Activity:
Return each line of the listing below, unchanged, and omit the images.

++++ The data ++++

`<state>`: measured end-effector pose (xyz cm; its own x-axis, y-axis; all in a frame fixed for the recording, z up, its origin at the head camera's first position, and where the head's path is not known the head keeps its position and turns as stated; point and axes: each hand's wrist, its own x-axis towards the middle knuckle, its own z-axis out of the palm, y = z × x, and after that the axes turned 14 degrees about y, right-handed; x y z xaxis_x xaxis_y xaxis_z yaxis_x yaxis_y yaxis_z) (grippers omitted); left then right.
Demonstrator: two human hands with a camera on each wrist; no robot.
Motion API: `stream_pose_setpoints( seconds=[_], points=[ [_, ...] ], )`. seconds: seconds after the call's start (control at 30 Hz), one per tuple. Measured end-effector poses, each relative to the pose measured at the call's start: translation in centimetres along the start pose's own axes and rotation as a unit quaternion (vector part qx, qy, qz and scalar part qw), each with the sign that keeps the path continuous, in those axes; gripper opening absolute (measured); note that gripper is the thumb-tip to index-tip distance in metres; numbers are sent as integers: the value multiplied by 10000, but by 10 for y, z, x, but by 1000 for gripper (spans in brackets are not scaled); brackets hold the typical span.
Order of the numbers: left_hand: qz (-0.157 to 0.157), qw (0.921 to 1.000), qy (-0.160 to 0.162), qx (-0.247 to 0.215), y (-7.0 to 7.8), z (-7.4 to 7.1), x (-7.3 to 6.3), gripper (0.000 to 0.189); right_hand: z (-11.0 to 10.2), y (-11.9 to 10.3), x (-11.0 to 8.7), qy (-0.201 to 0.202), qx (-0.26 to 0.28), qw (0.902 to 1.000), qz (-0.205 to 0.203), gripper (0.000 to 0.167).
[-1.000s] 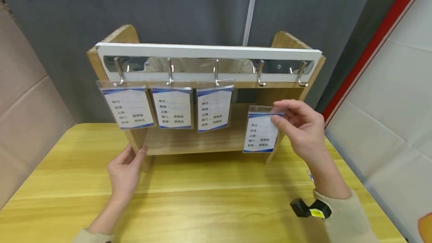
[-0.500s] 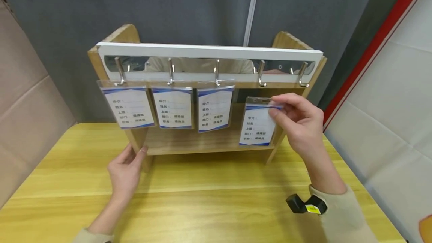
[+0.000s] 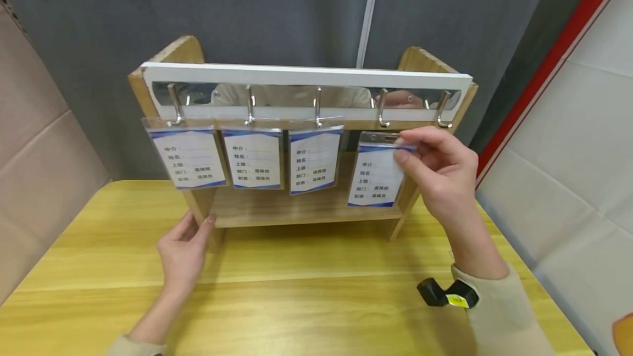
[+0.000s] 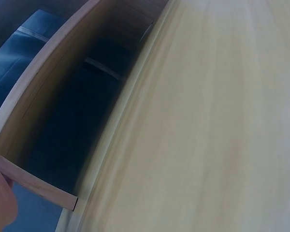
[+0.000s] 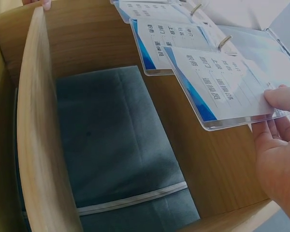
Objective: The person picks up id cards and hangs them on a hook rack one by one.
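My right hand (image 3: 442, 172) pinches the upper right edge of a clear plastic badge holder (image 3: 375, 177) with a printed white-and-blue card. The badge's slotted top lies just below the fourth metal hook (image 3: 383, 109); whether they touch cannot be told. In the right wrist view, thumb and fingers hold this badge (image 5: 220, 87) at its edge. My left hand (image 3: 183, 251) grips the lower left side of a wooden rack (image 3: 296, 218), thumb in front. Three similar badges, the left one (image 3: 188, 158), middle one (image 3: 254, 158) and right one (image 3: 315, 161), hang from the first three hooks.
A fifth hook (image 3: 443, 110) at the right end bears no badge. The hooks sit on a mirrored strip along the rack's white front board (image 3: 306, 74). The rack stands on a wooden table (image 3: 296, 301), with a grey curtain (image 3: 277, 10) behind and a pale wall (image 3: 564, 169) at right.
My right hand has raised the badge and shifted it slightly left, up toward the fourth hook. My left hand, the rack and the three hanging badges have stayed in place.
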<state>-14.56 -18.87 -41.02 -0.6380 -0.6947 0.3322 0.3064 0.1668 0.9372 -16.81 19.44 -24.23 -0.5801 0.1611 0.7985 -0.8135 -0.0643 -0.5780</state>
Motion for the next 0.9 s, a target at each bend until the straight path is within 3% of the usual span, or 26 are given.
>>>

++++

Final answer:
`<state>`: measured end-effector pose (xyz cm; its own x-axis, y-axis; all in a frame fixed for the recording, z up, its origin at the head camera's first position, and where the head's path is not known the head keeps its position and turns as stated; point and axes: each hand's wrist, its own x-axis towards the middle knuckle, its own z-axis out of the palm, y = z × x, and after that the axes turned 14 degrees about y, right-handed; x y z xaxis_x xaxis_y xaxis_z yaxis_x yaxis_y yaxis_z) (grippers omitted); left then right.
Demonstrator: two human hands with a camera on each wrist; no robot.
Motion API: `stream_pose_setpoints( seconds=[_], points=[ [_, ...] ], )`. seconds: seconds after the call's start (control at 30 Hz), one per tuple. Measured end-effector poses, each relative to the pose measured at the call's start: translation in centimetres along the start pose's own axes and rotation as a unit quaternion (vector part qx, qy, qz and scalar part qw), each with the sign that keeps the path continuous, in those axes; gripper opening absolute (measured); note that gripper is the thumb-tip to index-tip distance in metres; numbers are sent as integers: the value multiplied by 10000, but by 10 for y, z, x, but by 1000 for gripper (spans in brackets are not scaled); brackets hold the typical span.
Order of the numbers: left_hand: qz (-0.157 to 0.157), qw (0.921 to 1.000), qy (-0.160 to 0.162), qx (-0.247 to 0.215), y (-7.0 to 7.8), z (-7.4 to 7.1), x (-7.3 to 6.3), gripper (0.000 to 0.189); right_hand: z (-11.0 to 10.2), y (-11.9 to 10.3), x (-11.0 to 8.7), qy (-0.201 to 0.202), qx (-0.26 to 0.28), qw (0.902 to 1.000), qz (-0.205 to 0.203), gripper (0.000 to 0.167).
[-1.000s] 
[-0.500s] 
[+0.000s] 
[+0.000s] 
[+0.000s] 
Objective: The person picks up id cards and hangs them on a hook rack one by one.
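My right hand (image 3: 442, 172) pinches the upper right edge of a clear plastic badge holder (image 3: 375, 177) with a printed white-and-blue card. The badge's slotted top lies just below the fourth metal hook (image 3: 383, 109); whether they touch cannot be told. In the right wrist view, thumb and fingers hold this badge (image 5: 220, 87) at its edge. My left hand (image 3: 183, 251) grips the lower left side of a wooden rack (image 3: 296, 218), thumb in front. Three similar badges, the left one (image 3: 188, 158), middle one (image 3: 254, 158) and right one (image 3: 315, 161), hang from the first three hooks.
A fifth hook (image 3: 443, 110) at the right end bears no badge. The hooks sit on a mirrored strip along the rack's white front board (image 3: 306, 74). The rack stands on a wooden table (image 3: 296, 301), with a grey curtain (image 3: 277, 10) behind and a pale wall (image 3: 564, 169) at right.
My right hand has raised the badge and shifted it slightly left, up toward the fourth hook. My left hand, the rack and the three hanging badges have stayed in place.
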<state>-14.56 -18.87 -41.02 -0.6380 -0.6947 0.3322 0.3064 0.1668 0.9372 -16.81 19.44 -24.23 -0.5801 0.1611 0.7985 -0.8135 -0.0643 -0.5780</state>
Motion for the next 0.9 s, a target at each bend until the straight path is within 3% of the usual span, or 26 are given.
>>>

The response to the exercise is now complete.